◆ PROBLEM STATEMENT
Output only the stretch of the listing that starts at the line containing "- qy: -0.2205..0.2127" and ends at the line containing "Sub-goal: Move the", reproduced exactly with both ends.

◆ DATA EXTRACT
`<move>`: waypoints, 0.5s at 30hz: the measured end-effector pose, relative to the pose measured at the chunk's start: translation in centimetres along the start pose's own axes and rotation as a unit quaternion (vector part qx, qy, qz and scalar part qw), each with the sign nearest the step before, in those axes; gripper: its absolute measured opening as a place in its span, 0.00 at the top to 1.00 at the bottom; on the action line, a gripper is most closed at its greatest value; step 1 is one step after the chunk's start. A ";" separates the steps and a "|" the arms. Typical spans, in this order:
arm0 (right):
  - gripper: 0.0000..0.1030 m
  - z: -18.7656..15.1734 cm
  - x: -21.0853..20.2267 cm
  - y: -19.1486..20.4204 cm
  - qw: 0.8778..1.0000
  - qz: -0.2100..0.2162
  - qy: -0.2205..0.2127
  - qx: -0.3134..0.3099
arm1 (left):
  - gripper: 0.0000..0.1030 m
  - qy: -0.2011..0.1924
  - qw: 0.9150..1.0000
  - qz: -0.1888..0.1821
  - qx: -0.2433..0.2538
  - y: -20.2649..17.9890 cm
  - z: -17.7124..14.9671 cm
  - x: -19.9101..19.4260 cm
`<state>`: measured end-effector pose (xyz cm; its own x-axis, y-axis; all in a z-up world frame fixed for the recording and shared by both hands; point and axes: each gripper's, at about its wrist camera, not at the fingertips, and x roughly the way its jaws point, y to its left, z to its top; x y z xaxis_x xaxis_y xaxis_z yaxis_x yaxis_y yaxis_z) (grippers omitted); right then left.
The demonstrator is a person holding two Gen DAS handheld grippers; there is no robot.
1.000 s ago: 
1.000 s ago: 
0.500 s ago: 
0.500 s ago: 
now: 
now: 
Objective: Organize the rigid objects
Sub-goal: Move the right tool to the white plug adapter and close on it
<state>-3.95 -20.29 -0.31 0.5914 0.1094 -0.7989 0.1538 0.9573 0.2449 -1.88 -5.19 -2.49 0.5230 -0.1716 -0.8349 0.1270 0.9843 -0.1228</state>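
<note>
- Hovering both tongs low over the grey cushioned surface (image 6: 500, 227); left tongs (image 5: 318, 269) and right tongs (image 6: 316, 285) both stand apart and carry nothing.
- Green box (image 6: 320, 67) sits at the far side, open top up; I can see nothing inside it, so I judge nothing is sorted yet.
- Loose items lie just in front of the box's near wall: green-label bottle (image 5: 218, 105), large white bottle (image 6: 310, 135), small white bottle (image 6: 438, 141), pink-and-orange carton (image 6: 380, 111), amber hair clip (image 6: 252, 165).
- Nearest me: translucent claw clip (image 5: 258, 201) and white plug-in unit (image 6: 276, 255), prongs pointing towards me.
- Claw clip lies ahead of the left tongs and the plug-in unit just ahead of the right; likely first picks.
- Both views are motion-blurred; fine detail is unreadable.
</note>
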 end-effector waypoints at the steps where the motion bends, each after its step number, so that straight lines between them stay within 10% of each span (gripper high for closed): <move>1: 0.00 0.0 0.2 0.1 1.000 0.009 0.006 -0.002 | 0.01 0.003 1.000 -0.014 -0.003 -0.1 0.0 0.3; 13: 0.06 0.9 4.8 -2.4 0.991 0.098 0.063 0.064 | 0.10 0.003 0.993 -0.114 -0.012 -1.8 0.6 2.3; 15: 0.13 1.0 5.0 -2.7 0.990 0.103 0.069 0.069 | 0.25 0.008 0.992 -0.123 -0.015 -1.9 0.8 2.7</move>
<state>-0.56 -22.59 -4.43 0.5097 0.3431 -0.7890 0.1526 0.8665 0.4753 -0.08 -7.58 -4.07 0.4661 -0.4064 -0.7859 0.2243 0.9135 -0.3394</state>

◆ ANSWER BOX
  - qy: -0.2205..0.2127
  - qx: -0.3134..0.3099
arm1 (left):
  - gripper: 0.0000..0.1030 m
  - qy: -0.2011..0.1924
  - qw: 0.9150..1.0000
  - qz: -0.1888..0.1821
  - qx: -0.2433..0.2538
  - y: -20.2649..17.9890 cm
  - z: -17.7124..14.9671 cm
  - x: -19.9101..19.4260 cm
`<state>`: measured end-effector pose (xyz cm; its own x-axis, y-axis; all in a z-up world frame fixed for the recording and shared by both hands; point and axes: each gripper's, at about its wrist camera, not at the fingertips, and x roughly the way its jaws point, y to its left, z to its top; x y z xaxis_x xaxis_y xaxis_z yaxis_x yaxis_y yaxis_z) (grippers omitted); right then left.
The demonstrator is a person holding two Gen DAS handheld grippers; there is no robot.
1.000 s ago: 
1.000 s ago: 
0.500 s ago: 
0.500 s ago: 
now: 
now: 
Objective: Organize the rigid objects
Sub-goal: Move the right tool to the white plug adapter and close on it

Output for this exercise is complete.